**EXERCISE PROMPT:** A complete answer lists every line of the material where the string "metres" occurs.

**SOURCE RECORDS:**
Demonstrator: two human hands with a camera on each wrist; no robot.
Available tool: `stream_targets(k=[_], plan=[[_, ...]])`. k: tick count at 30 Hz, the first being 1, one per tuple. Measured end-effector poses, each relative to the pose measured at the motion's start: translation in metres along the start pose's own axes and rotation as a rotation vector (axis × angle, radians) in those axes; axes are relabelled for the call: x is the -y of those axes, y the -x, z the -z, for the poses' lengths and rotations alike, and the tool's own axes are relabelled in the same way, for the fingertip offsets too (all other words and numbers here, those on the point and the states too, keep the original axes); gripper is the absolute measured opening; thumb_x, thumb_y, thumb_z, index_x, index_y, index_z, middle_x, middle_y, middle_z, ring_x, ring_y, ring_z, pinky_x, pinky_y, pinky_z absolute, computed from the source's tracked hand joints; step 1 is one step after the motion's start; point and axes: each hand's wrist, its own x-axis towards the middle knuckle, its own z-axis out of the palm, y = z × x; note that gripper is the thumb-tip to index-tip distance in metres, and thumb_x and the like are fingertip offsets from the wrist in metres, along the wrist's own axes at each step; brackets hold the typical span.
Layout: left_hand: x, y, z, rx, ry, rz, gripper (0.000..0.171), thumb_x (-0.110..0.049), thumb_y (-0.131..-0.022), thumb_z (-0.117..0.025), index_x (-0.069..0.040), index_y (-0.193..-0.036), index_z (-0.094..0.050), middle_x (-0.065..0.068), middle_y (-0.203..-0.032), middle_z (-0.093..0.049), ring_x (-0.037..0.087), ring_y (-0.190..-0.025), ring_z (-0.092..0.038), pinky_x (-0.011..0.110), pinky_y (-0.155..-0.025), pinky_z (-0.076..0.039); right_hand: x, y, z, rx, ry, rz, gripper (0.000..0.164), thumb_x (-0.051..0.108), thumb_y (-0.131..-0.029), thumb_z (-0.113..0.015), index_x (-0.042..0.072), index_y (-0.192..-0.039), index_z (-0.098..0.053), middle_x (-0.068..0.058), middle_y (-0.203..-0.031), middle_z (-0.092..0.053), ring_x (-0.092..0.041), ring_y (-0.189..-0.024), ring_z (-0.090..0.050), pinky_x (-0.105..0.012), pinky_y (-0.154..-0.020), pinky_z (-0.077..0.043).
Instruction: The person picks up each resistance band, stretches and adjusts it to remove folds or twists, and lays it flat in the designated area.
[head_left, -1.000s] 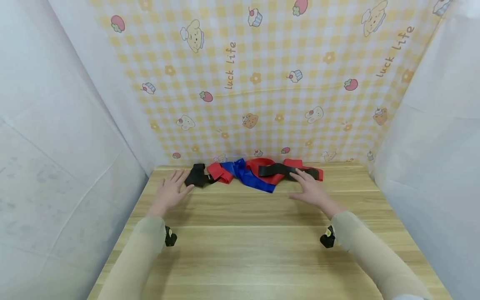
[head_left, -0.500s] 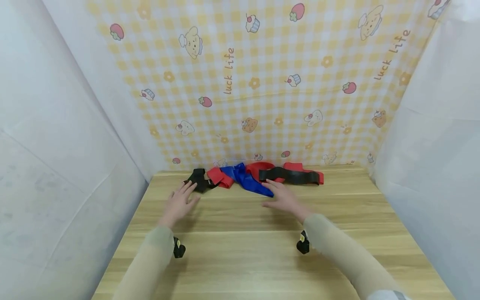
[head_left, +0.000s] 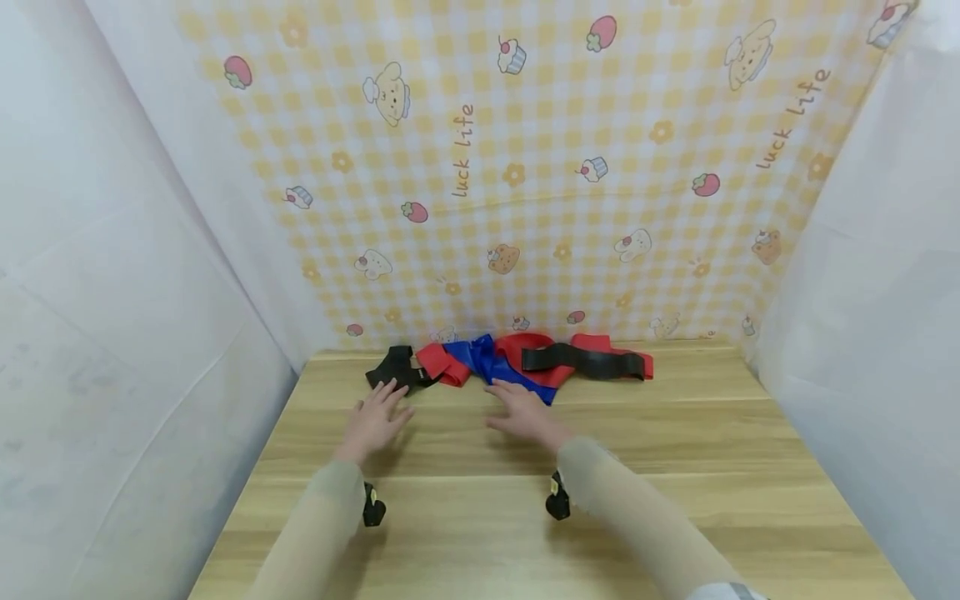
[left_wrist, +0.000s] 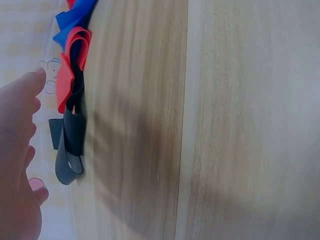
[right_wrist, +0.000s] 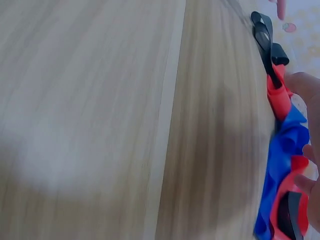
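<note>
A row of flat, rubbery-looking strips lies crumpled along the table's back edge. In the head view a folded black strip point(head_left: 390, 368) is at its left end, beside a red strip point(head_left: 444, 363). Toward the middle a twisted blue strip point(head_left: 480, 358) overlaps a larger red strip point(head_left: 528, 343), and a long black strip point(head_left: 592, 362) lies across that one. My left hand point(head_left: 375, 423) hovers just in front of the left black strip, fingers spread. My right hand point(head_left: 525, 414) is in front of the blue strip with extended fingers, holding nothing.
The wooden table point(head_left: 480, 533) stretches from the strips toward me. Behind it rises a checked cloth point(head_left: 525, 208) printed with cartoons. White sheets stand at the left point(head_left: 150, 333) and right point(head_left: 847, 333). A small black device point(head_left: 557, 498) sits at each wrist.
My right hand has travelled left, from over the long black strip to in front of the blue one. The left hand has shifted slightly right and nearer me. The strips lie as before.
</note>
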Motion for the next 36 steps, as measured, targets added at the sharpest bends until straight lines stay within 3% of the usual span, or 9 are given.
stream_targets(k=[4,11,17,28,36], plan=[[-0.003,-0.006,-0.005,0.016,0.007,0.012,0.058,-0.043,-0.1,-0.049,-0.011,-0.147,-0.042,0.016,-0.156,-0.026,0.04,-0.143,-0.017,0.068,-0.107,-0.014,0.009,-0.006,-0.009,-0.002,-0.009,-0.005,0.061,0.033,-0.09,-0.069,0.013,-0.144,-0.048,-0.011,-0.15,-0.04,-0.035,-0.135,-0.037,-0.065,-0.103,-0.03],[-0.01,-0.015,-0.013,0.056,-0.003,0.028,0.053,-0.043,-0.098,-0.053,-0.013,-0.142,-0.051,0.016,-0.156,-0.026,0.039,-0.144,-0.015,0.069,-0.106,-0.015,0.023,-0.014,-0.019,0.007,0.004,0.03,0.057,0.03,-0.091,-0.067,0.009,-0.142,-0.049,-0.017,-0.146,-0.043,-0.033,-0.133,-0.041,-0.05,-0.107,-0.035],[-0.013,-0.021,-0.017,0.07,-0.007,0.081,0.053,-0.043,-0.097,-0.056,-0.012,-0.14,-0.053,0.015,-0.158,-0.022,0.038,-0.145,-0.011,0.069,-0.107,-0.014,0.033,-0.02,-0.027,0.007,0.016,0.041,0.057,0.03,-0.091,-0.067,0.009,-0.141,-0.05,-0.013,-0.144,-0.047,-0.03,-0.133,-0.042,-0.05,-0.106,-0.036],[-0.005,-0.023,-0.022,0.155,-0.025,0.186,0.064,-0.047,-0.1,-0.045,-0.001,-0.145,-0.042,0.015,-0.158,-0.021,0.041,-0.144,-0.011,0.07,-0.106,-0.014,0.046,-0.021,-0.034,0.042,-0.027,0.03,0.056,0.03,-0.092,-0.066,0.011,-0.142,-0.049,-0.009,-0.143,-0.048,-0.027,-0.133,-0.043,-0.043,-0.108,-0.035],[-0.006,-0.032,-0.016,0.053,0.009,0.158,0.063,-0.042,-0.101,-0.043,0.005,-0.144,-0.04,0.018,-0.155,-0.028,0.045,-0.138,-0.023,0.067,-0.101,-0.028,0.034,-0.022,-0.028,0.014,-0.052,-0.012,0.051,0.027,-0.091,-0.067,0.009,-0.138,-0.054,-0.009,-0.139,-0.052,-0.025,-0.13,-0.046,-0.041,-0.106,-0.037]])
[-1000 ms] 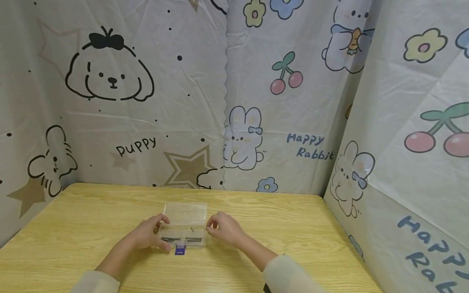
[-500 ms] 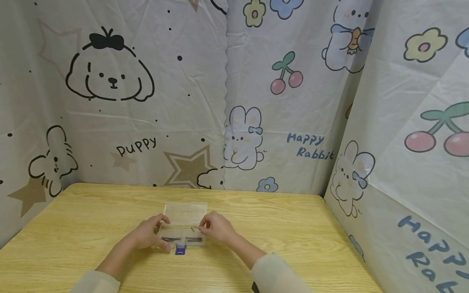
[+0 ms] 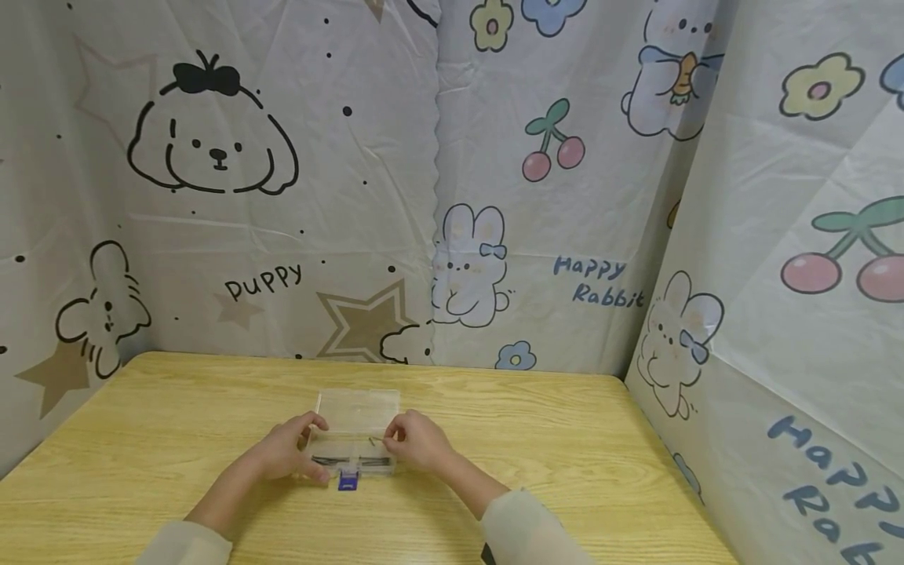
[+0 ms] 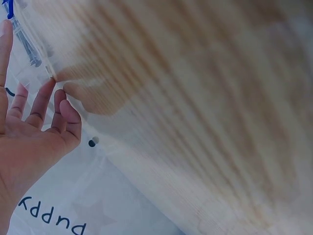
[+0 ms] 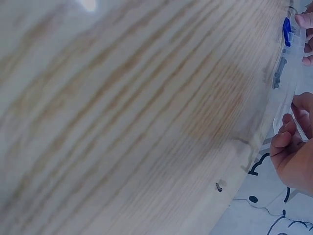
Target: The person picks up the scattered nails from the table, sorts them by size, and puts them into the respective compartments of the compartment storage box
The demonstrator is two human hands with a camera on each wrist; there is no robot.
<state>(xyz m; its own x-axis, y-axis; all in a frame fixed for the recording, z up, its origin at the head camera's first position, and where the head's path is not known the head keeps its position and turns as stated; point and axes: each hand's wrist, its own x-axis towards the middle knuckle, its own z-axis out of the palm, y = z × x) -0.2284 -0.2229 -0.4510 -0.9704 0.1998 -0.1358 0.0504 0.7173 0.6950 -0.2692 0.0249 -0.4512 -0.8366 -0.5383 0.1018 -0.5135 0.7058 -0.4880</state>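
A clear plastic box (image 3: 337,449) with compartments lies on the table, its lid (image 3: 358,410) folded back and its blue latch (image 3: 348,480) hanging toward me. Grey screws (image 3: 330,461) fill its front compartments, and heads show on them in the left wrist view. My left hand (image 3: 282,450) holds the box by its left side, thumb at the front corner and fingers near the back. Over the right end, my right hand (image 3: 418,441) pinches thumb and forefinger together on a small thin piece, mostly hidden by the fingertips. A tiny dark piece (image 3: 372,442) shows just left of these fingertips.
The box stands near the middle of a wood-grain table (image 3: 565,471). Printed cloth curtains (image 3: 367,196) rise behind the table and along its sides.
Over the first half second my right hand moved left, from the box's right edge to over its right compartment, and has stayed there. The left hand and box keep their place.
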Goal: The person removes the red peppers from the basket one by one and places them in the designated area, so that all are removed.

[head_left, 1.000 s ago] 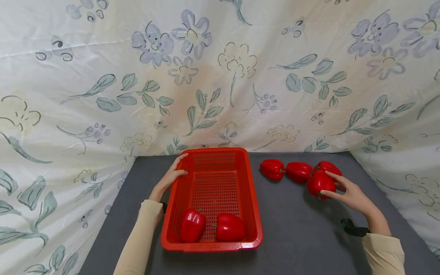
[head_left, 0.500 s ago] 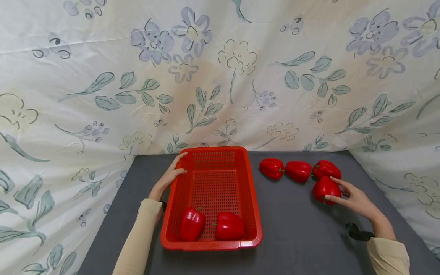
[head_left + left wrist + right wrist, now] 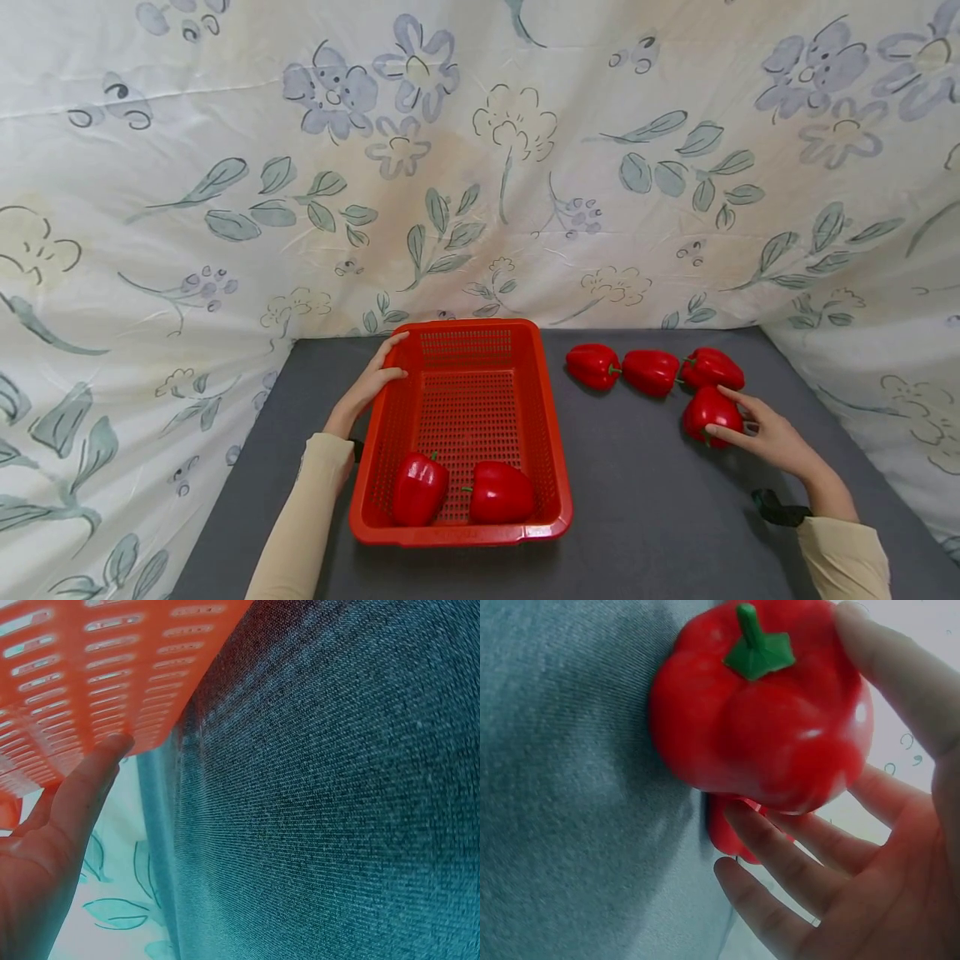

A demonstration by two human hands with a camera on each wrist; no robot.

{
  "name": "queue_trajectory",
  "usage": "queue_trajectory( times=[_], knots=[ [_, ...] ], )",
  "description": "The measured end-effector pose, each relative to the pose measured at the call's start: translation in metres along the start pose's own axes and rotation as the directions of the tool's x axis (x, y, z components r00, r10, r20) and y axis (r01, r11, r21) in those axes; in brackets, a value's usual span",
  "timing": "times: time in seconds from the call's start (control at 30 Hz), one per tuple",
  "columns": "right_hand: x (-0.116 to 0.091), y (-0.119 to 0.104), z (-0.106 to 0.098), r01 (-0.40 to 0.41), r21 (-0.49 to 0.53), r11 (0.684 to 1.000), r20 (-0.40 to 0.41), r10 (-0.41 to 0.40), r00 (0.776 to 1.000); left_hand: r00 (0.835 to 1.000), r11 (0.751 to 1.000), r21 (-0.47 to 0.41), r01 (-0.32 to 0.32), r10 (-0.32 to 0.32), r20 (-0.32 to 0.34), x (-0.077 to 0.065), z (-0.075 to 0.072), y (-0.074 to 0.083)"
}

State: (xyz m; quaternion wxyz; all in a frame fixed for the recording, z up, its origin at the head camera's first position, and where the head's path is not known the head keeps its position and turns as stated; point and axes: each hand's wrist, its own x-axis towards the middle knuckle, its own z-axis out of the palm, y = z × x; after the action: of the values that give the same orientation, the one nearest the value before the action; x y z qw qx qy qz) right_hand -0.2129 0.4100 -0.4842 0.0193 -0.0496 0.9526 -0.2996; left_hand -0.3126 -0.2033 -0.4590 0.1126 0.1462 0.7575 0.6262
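Note:
My left hand (image 3: 367,388) grips the left rim of a red plastic basket (image 3: 554,417), near its far corner. Its fingers reach along the slotted outer wall (image 3: 112,664) in the left wrist view. Two red bell peppers, one on the left (image 3: 422,490) and one on the right (image 3: 501,493), lie at the basket's near end. Off to the right, my right hand (image 3: 776,437) holds another red bell pepper (image 3: 708,415) between thumb and fingers, close to the table. Its green stem (image 3: 759,652) shows in the right wrist view.
Behind the held pepper, three red bell peppers form a row: left (image 3: 591,367), middle (image 3: 649,372) and right (image 3: 714,367). They lie near the back edge of the dark grey table (image 3: 645,517). A floral curtain (image 3: 465,250) hangs behind and on both sides.
The right hand and its bell pepper have moved slightly right and nearer to me, away from the row, then stayed almost still. The left hand and basket have kept their place.

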Motion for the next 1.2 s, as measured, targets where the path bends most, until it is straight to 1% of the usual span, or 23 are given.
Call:
queue_trajectory(
  times=[0.07,0.23,0.67,1.03,1.2],
  knots=[
    [0.001,-0.001,0.001,0.005,-0.003,1.000,-0.003,-0.005,1.000,1.000,1.000,0.007,0.001,-0.001,0.001,-0.002,0.002,0.005],
    [0.001,-0.003,0.002,0.022,0.000,1.000,-0.011,-0.022,1.000,1.000,1.000,0.008,0.016,-0.016,0.001,-0.005,0.004,0.009],
    [0.001,-0.003,-0.002,0.053,-0.013,0.999,-0.034,-0.053,0.998,1.000,1.000,-0.007,0.016,-0.016,0.007,-0.005,0.004,0.010],
    [0.002,-0.017,-0.014,0.100,-0.043,0.994,-0.086,-0.103,0.991,1.000,1.000,-0.010,0.016,-0.016,0.004,-0.007,0.004,0.009],
    [0.004,-0.023,-0.015,0.098,-0.052,0.994,-0.105,-0.104,0.989,1.000,1.000,-0.011,0.021,-0.021,0.005,-0.006,0.004,0.009]
  ],
)
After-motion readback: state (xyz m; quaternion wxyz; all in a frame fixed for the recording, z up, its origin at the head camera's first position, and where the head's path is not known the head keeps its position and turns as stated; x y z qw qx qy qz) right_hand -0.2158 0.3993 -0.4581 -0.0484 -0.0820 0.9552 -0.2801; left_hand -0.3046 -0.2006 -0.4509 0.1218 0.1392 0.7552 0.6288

**ANSWER FOR THIS EXERCISE:**
Available tool: `stream_targets(k=[_], plan=[[_, ...]])`. k: tick count at 30 Hz, the first being 1, one per tuple. Measured end-effector poses, each relative to the pose measured at the motion's start: translation in metres along the start pose's own axes and rotation as a rotation vector (axis × angle, radians) in those axes; axes are relabelled for the call: x is the -y of those axes, y the -x, z the -z, for the poses' lengths and rotations alike, and the tool's own axes are relabelled in the same way, for the fingertip offsets too (all other words and numbers here, those on the point and the states too, keep the original axes); gripper is the absolute measured opening; thumb_x, thumb_y, thumb_z, index_x, index_y, index_z, middle_x, middle_y, middle_z, ring_x, ring_y, ring_z, pinky_x, pinky_y, pinky_z absolute, computed from the source's tracked hand joints; step 1 is one step after the motion's start; point and axes: each hand's wrist, its own x-axis towards the middle knuckle, its own z-axis out of the palm, y = z × x; note that gripper is the thumb-tip to index-tip distance in metres, and thumb_x and the like are fingertip offsets from the wrist in metres, along the wrist's own axes at each step; brackets hold the typical span.
  "description": "The measured end-effector pose, each relative to the pose measured at the call's start: translation in metres along the start pose's own axes and rotation as the directions of the tool's x axis (x, y, z components r00, r10, r20) and y axis (r01, r11, r21) in those axes; in brackets, a value's usual span",

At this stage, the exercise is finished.